Aside from all the fabulous fashions and celebrity co-signs, however, the real reason for Griff taking home the Rising Star Award was the music, which has been celebrated for its sideways, lo-fi take on pop and heartfelt lyrics-and of which she has plenty more in store. Her upcoming mixtape, One Foot In Front Of The Other, which releases in June, she describes as containing her most personal music yet, with all of the songs being self-produced and written in Griff’s bedroom. The title itself is something of a reflection of the strange circumstances of Griff’s ascent to popularity-a whirlwind year, but ironically, one spent largely within the four walls of her own home. “I learned how to walk a tightrope for the artwork, because I think that was important for visualizing that feeling of cautiously stepping forward, and feeling very vulnerable at any point,” she explains. “You could fall, but all you can really do is put one foot in front of the other.”

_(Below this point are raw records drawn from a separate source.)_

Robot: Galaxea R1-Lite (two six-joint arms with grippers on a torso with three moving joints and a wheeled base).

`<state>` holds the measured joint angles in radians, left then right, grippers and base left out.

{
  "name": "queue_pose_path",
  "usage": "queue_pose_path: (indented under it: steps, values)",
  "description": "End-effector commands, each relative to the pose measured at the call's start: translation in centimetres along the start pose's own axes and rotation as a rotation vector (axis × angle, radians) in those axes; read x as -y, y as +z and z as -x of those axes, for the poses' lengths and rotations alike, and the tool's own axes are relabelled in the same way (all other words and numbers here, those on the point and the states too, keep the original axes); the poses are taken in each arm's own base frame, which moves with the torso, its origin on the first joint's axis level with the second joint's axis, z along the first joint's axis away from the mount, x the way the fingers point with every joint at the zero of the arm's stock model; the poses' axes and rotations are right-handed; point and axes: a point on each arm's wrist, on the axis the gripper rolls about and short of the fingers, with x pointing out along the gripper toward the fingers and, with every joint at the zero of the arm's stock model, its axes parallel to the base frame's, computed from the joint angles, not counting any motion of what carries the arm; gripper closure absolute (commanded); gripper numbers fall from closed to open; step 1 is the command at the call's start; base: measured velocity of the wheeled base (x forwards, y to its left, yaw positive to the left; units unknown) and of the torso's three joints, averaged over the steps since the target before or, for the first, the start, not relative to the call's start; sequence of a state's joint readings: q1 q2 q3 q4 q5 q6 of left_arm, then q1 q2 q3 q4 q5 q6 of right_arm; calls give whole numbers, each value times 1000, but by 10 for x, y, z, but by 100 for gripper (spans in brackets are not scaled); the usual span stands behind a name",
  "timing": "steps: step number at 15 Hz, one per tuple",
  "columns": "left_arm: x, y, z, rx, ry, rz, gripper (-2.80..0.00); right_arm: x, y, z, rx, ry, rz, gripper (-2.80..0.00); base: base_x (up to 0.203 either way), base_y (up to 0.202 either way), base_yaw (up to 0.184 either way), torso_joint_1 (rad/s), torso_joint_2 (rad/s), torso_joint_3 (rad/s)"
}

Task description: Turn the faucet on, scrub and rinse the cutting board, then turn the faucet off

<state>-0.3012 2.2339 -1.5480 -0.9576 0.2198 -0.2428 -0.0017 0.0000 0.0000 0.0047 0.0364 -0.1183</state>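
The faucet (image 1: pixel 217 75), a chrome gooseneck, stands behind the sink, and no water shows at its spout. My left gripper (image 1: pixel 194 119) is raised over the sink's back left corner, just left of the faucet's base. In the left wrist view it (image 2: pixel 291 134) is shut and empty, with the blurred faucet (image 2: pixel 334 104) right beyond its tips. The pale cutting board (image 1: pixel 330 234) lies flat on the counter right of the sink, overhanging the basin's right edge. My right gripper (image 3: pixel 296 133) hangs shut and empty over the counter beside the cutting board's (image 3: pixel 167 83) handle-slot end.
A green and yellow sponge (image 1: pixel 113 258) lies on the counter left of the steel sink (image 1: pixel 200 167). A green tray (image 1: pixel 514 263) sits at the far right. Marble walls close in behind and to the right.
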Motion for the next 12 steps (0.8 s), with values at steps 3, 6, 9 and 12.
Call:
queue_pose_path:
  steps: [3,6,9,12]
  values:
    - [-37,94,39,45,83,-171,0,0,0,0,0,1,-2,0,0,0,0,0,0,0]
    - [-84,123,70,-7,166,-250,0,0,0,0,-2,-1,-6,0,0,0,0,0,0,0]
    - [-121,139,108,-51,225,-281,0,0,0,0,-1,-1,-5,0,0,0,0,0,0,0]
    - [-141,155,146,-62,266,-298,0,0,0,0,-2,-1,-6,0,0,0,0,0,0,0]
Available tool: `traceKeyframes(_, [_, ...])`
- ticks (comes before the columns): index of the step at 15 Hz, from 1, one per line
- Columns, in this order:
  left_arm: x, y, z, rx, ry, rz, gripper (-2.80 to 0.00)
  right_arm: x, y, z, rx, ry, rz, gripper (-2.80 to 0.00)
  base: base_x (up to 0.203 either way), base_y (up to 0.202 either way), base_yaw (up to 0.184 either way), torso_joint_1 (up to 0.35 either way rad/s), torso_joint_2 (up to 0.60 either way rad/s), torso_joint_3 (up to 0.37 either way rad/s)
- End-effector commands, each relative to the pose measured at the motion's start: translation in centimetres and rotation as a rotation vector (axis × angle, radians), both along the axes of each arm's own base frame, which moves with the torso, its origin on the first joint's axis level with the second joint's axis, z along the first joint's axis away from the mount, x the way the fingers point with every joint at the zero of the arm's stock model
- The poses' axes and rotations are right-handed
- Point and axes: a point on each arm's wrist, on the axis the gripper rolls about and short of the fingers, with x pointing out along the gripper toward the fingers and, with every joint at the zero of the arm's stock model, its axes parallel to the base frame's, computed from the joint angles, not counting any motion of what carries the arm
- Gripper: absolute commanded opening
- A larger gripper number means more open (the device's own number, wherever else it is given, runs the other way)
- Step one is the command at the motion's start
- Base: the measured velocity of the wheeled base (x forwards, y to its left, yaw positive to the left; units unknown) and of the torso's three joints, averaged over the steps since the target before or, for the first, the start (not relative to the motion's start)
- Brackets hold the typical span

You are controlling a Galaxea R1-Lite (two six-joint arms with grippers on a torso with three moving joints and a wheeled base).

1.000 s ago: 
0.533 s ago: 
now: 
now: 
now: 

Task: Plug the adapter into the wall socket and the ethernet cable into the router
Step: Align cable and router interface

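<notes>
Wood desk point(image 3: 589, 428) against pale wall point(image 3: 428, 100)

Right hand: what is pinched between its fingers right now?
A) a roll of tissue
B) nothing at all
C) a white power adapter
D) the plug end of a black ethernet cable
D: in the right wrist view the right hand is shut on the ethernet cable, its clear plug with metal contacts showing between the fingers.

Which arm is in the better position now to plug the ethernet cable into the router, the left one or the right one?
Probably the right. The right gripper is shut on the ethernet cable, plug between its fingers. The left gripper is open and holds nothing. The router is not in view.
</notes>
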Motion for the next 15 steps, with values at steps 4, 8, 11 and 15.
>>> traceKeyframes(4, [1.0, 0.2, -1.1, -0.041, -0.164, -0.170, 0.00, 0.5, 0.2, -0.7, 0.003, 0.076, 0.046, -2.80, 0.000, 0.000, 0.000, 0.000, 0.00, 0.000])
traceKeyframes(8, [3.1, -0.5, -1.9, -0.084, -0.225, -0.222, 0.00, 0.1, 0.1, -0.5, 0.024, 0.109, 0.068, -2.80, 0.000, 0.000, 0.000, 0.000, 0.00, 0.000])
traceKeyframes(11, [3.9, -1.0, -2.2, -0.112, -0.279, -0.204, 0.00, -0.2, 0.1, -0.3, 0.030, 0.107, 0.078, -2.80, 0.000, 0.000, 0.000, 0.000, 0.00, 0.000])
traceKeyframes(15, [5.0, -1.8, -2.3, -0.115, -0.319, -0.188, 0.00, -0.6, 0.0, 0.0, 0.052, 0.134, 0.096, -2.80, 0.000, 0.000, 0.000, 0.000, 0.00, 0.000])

The artwork for Griff’s upcoming mixtape, One Foot In Front Of The Other.

Still, it’s her ability to channel the DIY spirit of her music through style that makes her doubly exciting, even if it was partly born out of frustrations around the expense of hiring a stylist when she was first starting out. “I had always really liked fashion,” she says. “I would read BoF and watch panels on SHOWstudio and stuff, and learned a lot about London designers particularly, so I did textiles at A-Level which taught me the basics of making a garment.”

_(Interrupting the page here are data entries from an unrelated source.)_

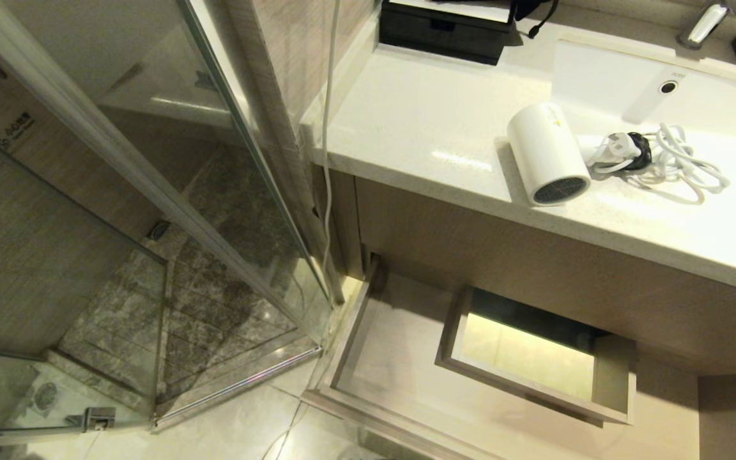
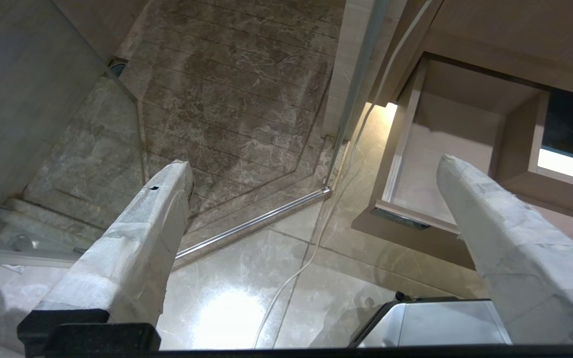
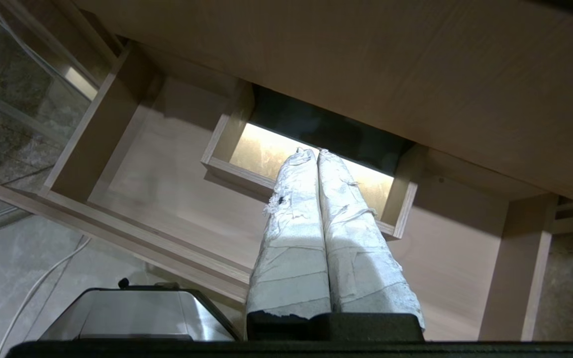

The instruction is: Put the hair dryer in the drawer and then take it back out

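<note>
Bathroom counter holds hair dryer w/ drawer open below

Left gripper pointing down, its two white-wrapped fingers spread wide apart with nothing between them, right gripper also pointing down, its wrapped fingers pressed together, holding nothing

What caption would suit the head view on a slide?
White hair dryer lies on the counter beside the sink, above the open, empty drawer.
</note>
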### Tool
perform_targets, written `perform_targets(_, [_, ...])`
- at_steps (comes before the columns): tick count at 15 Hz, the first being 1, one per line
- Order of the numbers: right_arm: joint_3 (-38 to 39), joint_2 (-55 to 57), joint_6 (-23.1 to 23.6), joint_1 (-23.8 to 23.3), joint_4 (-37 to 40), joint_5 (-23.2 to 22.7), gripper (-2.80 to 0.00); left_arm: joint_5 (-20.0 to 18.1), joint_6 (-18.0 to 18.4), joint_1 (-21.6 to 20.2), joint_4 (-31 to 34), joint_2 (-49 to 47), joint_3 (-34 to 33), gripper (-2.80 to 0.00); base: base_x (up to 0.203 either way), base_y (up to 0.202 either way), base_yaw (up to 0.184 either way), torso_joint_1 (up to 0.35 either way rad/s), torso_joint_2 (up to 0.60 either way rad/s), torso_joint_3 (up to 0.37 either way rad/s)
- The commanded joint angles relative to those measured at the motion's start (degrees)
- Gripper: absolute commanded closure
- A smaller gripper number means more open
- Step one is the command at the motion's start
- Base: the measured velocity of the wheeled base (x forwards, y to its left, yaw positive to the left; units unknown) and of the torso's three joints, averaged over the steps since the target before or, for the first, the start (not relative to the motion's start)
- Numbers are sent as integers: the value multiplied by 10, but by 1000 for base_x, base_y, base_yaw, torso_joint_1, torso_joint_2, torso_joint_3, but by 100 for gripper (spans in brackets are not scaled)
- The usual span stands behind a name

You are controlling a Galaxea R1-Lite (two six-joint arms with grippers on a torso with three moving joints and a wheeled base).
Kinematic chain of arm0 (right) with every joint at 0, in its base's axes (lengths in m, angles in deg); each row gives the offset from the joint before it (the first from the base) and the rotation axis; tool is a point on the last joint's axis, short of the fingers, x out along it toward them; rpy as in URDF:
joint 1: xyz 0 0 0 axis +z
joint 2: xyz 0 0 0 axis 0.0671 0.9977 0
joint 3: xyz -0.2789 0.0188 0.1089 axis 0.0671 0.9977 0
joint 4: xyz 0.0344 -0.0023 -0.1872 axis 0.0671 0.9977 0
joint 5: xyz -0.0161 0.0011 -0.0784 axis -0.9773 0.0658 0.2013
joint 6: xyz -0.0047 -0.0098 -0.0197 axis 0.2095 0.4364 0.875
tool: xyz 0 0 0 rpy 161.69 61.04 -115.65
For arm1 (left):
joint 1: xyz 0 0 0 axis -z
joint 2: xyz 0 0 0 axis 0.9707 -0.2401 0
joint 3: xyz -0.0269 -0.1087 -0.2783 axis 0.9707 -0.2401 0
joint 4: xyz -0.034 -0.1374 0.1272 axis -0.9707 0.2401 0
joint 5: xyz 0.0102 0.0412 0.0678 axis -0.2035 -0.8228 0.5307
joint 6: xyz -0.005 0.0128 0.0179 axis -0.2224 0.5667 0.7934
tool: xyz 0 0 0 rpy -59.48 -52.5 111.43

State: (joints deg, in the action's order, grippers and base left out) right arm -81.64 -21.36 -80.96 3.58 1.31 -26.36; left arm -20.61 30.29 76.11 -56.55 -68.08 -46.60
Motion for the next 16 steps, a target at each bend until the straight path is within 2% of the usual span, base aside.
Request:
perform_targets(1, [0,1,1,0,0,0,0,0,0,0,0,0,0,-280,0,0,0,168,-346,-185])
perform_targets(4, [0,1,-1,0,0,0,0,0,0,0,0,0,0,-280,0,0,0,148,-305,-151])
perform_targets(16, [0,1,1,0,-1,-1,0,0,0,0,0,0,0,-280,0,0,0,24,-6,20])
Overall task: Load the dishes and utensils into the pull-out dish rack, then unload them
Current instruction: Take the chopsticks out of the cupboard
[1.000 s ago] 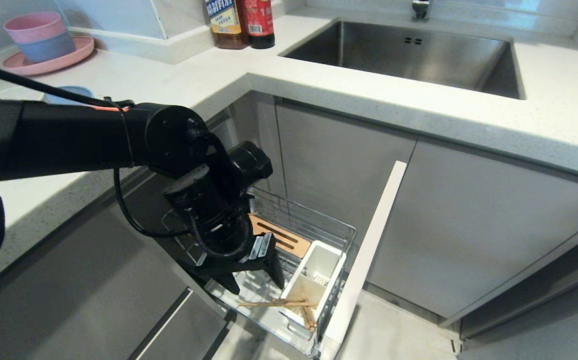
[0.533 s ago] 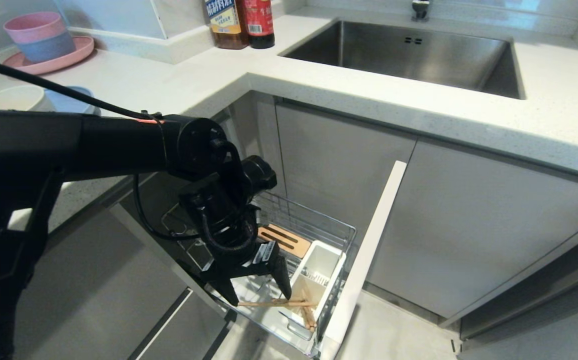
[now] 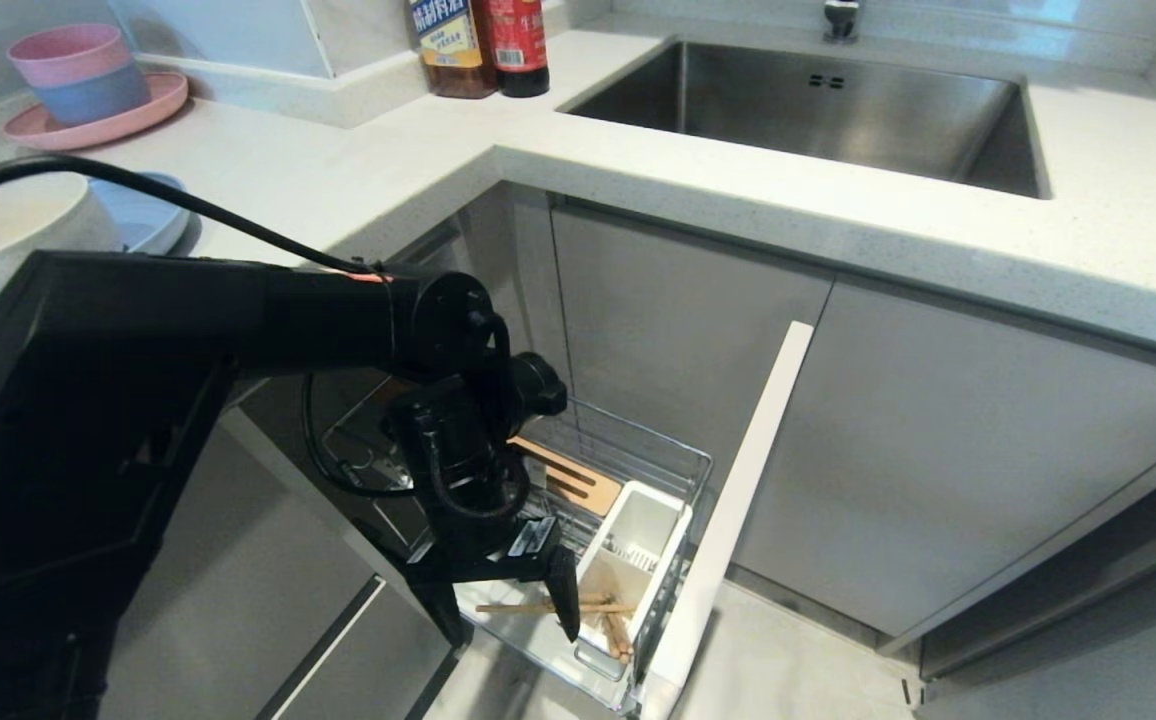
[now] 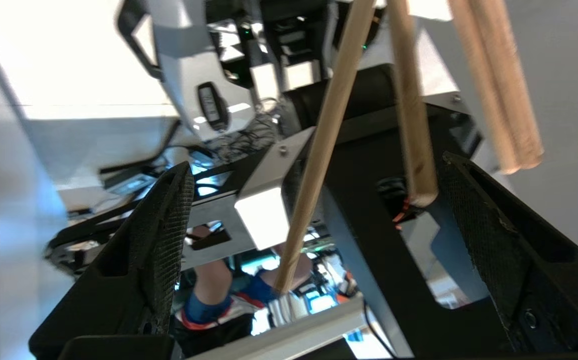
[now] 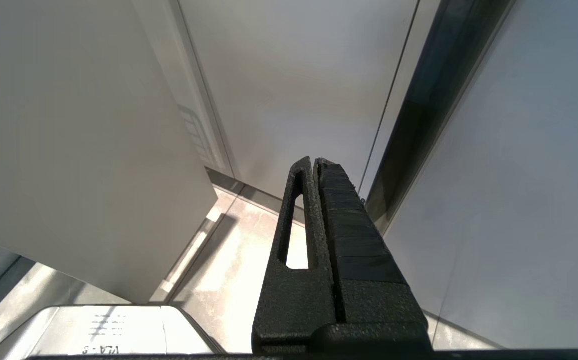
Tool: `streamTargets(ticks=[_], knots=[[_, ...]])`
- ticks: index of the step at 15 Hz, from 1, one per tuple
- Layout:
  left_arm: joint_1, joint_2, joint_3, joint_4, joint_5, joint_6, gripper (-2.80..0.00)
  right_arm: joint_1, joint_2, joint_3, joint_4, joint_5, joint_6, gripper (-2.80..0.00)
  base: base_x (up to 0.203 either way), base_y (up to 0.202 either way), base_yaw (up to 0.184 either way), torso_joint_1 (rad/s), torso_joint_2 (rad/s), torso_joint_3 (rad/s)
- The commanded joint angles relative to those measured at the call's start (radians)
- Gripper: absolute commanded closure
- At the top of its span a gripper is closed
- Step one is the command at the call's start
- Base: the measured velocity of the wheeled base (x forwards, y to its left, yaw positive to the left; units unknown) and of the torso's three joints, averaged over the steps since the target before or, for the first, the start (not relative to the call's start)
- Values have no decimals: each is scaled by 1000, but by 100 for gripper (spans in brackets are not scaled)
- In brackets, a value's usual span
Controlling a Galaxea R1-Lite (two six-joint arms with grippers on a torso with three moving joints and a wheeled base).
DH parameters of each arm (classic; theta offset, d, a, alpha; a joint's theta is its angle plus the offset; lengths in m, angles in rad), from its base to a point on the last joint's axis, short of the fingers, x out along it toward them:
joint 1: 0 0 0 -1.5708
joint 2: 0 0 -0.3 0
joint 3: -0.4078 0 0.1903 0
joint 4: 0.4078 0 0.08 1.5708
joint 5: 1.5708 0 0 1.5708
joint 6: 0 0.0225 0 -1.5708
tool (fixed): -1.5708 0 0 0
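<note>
my left gripper (image 3: pixel 510 618) has its jaws spread wide, one finger on each side of the chopsticks (image 3: pixel 553 606), gripping nothing. a second ago the fingers were narrower and higher above the sticks; now they have widened and dropped until the tips straddle them. the chopsticks lie across the front of the pull-out dish rack (image 3: pixel 638 470), over the shiny tray beside the white cutlery holder (image 3: pixel 628 560), with one stick's end tipped down near the front rail. in the left wrist view the chopsticks (image 4: pixel 319 150) cross the gap between my two fingers (image 4: pixel 161 240), and they seem to be mirrored in the tray, so i can't count them surely there.

i judge this as the unloading half: the sticks are already in the rack and i am set to close on them.

my left arm reaches in from the left, forearm roughly level, the wrist bent steeply so the gripper points down into the rack. it sits lower and nearer to me than a second ago, and that uncovers the cream bowl (image 3: pixel 8 225) and the blue plate (image 3: pixel 153 215) on the counter (image 3: pixel 358 170).

my right gripper (image 5: pixel 319 210) hangs parked by the cabinet fronts, fingers pressed together, empty.
</note>
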State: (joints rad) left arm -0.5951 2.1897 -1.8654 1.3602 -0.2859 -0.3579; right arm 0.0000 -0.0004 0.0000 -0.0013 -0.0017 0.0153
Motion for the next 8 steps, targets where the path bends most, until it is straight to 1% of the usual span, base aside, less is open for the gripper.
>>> streamTargets(ticks=[1, 3, 5, 8], knots=[[0, 30, -19, 8, -28, -3, -280, 0, 0, 2, 0, 0, 0, 0, 0, 0, 0, 0, 0, 0], [1, 58, -41, 10, -83, -3, -280, 0, 0, 0, 0, 0, 0, 0, 0, 0, 0, 0, 0, 0], [1, 80, -46, 10, -95, -3, -280, 0, 0, 2, 0, 0, 0, 0, 0, 0, 0, 0, 0, 0], [1, 103, -46, 10, -96, -2, -280, 0, 0, 1, 0, 0, 0, 0, 0, 0, 0, 0, 0, 0]])
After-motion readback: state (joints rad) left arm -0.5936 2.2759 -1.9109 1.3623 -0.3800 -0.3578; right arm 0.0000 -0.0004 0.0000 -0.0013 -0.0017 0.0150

“Then when I signed a record deal and we started doing photo shoots, I found how much it costs to use a stylist, so I started bringing along bits that I’d made to photoshoots and saying, ‘If you want to use them, they’re here.’ I kept doing that and people kind of loved the idea that I was the girl who makes all her own clothes. Although it also started to be this precedent where I shot myself in the foot a little, as everyone would look at everything I wore and be like, did you make that?” Griff adds, with a laugh.



It’s clear that what makes Griff stand out is not just her palpable confidence, but also a fierce spirit of independence, whether that means crafting her own looks to find the perfect fit for her latest music video, or her signature ponytail which features her hair crafted into sculptural baubles. (Griff notes that this partly came about after reading horror stories about hairstylists inexperienced with Afro hair; safer, she decided, to bring her own hairpieces.)

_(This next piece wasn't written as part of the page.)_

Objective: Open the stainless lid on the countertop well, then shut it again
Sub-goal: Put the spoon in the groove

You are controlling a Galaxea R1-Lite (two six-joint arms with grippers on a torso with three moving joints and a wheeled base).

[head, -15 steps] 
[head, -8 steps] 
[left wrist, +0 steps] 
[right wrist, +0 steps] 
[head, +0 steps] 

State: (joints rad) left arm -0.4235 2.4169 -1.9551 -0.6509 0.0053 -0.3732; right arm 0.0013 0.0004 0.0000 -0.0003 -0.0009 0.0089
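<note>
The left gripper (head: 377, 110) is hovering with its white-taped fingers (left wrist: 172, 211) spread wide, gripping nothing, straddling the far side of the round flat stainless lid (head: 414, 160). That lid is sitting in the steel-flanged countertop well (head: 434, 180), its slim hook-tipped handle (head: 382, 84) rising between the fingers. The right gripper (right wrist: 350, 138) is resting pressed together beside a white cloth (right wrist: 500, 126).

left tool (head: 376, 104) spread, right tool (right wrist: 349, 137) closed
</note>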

“I think I’m very used to being different,” Griff concludes. “I grew up in a very white middle-class area, and obviously I’m not that. My whole life I felt like I was sticking out like a sore thumb, and I think eventually I’ve found comfort in that. My worst nightmare now would be to release music and put out visuals and be styled in a way that feels like conveyor belt pop or anything else we know and see all the time. Honestly, it's one of my worst fears. So I think that kind of fear is what drove me to be so involved in the creative. It might not always work, but I think it's just good to experiment and try and have that as your intention, you know?”